# | Document Title | Document Identifier & Link |
---|---|---|
1 | SONiC official wiki | https://github.com/Azure/SONiC/wiki |
2 | SONiC architecture | https://github.com/Azure/SONiC/wiki/Architecture |
3 | SAI API | https://github.com/opencomputeproject/SAI |
4 | Redis documentation | https://redis.io/documentation |
5 | Click module | http://click.pocoo.org/5/ |
6 | JSON introduction | https://www.json.org/ |
7 | SONiC supported platforms | https://github.com/Azure/SONiC/wiki/Supported-Devices-and-Platforms |
SONiC system's architecture comprises of various modules that interact among each other through a centralized and scalable infrastructure. This infrastructure relies on the use of a redis-database engine: a key-value database to provide a language independent interface, a method for data persistence, replication and multi-process communication among all SONiC subsystems.
By relying on the publisher/subscriber messaging paradigm offered by the redis-engine infrastructure, applications can subscribe only to the data-views that they require, and avoid implementation details that are irrelevant to their functionality.
SONiC places each module in independent docker containers to keep high cohesion among semantically-affine components, while reducing coupling between disjointed ones. Each of these components are written to be entirely independent of the platform-specific details required to interact with lower-layer abstractions.

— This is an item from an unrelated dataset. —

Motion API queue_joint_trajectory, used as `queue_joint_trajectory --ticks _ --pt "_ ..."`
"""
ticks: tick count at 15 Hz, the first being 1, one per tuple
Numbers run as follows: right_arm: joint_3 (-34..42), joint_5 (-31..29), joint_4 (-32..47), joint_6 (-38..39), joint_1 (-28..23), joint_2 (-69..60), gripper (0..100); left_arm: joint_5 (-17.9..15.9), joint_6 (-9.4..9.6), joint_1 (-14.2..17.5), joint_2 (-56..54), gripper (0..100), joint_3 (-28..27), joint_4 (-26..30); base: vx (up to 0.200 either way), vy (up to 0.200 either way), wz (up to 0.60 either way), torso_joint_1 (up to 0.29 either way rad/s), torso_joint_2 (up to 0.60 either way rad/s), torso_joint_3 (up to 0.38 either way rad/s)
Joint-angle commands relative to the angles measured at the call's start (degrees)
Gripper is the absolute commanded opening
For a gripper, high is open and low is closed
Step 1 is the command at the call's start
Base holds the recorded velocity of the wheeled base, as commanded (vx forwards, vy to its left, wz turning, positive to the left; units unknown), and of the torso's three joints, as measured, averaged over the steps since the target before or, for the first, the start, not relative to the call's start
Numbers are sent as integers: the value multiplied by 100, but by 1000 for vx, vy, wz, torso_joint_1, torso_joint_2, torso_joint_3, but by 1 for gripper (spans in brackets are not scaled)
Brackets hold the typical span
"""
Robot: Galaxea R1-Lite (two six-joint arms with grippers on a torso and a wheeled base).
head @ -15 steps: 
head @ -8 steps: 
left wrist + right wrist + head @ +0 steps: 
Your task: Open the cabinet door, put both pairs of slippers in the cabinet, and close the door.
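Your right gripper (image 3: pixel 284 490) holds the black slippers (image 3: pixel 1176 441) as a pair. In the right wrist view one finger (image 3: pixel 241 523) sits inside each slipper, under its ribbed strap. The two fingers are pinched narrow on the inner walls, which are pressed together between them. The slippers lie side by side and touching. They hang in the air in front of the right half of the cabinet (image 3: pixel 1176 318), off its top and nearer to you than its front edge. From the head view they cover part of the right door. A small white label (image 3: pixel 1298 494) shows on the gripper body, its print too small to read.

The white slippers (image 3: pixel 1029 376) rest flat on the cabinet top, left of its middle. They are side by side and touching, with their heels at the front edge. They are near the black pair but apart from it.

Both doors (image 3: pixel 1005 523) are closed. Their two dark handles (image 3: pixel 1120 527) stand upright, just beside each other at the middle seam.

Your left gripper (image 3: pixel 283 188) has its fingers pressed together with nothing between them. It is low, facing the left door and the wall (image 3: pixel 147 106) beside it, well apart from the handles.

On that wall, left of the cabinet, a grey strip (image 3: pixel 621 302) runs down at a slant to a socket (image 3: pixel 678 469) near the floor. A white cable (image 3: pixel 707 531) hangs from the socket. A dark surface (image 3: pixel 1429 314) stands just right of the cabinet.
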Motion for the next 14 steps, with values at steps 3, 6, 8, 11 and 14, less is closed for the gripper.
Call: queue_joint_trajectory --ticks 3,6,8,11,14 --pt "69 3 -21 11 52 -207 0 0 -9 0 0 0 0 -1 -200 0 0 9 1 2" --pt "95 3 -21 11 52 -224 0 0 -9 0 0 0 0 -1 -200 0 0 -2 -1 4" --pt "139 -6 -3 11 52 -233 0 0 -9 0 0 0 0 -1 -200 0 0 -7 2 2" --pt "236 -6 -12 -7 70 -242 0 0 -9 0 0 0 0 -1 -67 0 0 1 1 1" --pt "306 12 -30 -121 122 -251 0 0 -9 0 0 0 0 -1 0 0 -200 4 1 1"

As of today, SONiC breaks its main functional components into the following docker containers:
-
Dhcp-relay
-
Pmon
-
Snmp
-
Lldp
-
Bgp
-
Teamd
-
Database
-
Swss
-
Syncd
The following diagram displays a high-level view of the functionality enclosed within each docker-container, and how these containers interact among themselves. Notice that not all SONiC applications interact with other SONiC components, as some of these collect their state from external entities. We are making use of blue-arrows to represent the interactions with the centralized redis-engine, and black-arrows for all the others (netlink, /sys file-system, etc).
Even though most of SONiC's main components are held within docker containers, there are some key modules seating within the linux-host system itself. That is the case of SONiC's configuration module (sonic-cfggen) and SONiC's CLI.
A more complete picture of all the possible component interactions and the associated state being transferred, will be covered in subsequent sections of this document.
This section aims to provide a description of the functionality enclosed within each docker container, as well as key SONiC components that operate from the linux-host system. The goal here is to provide the reader with a high-level introduction; a more graphical and (hopefully) intuitive approach will be followed in subsequent sections.
Teamd container: Runs Link Aggregation functionality (LAG) in SONiC devices. "teamd" is a linux-based open-source implementation of LAG protocol. "teamsyncd" process allows the interaction between "teamd" and south-bound subsystems.
Pmon container: In charge of running "sensord", a daemon used to periodically log sensor readings from hardware components and to alert when an alarm is signaled. Pmon container also hosts "fancontrol" process to collect fan-related state from the corresponding platform drivers.
Snmp container: Hosts snmp features. There are two relevant processes within this container:
-
Snmpd: Actual snmp server in charge of handling incoming snmp polls from external network elements.
-
Snmp-agent (sonic_ax_impl): This is SONiC's implementation of an AgentX snmp subagent. This subagent feeds the master-agent (snmpd) with information collected from SONiC databases in the centralized redis-engine.
Dhcp-relay container: The dhcp-relay agent enables the relay of DHCP requests from a subnet with no DHCP server, to one or more DHCP servers on other subnets.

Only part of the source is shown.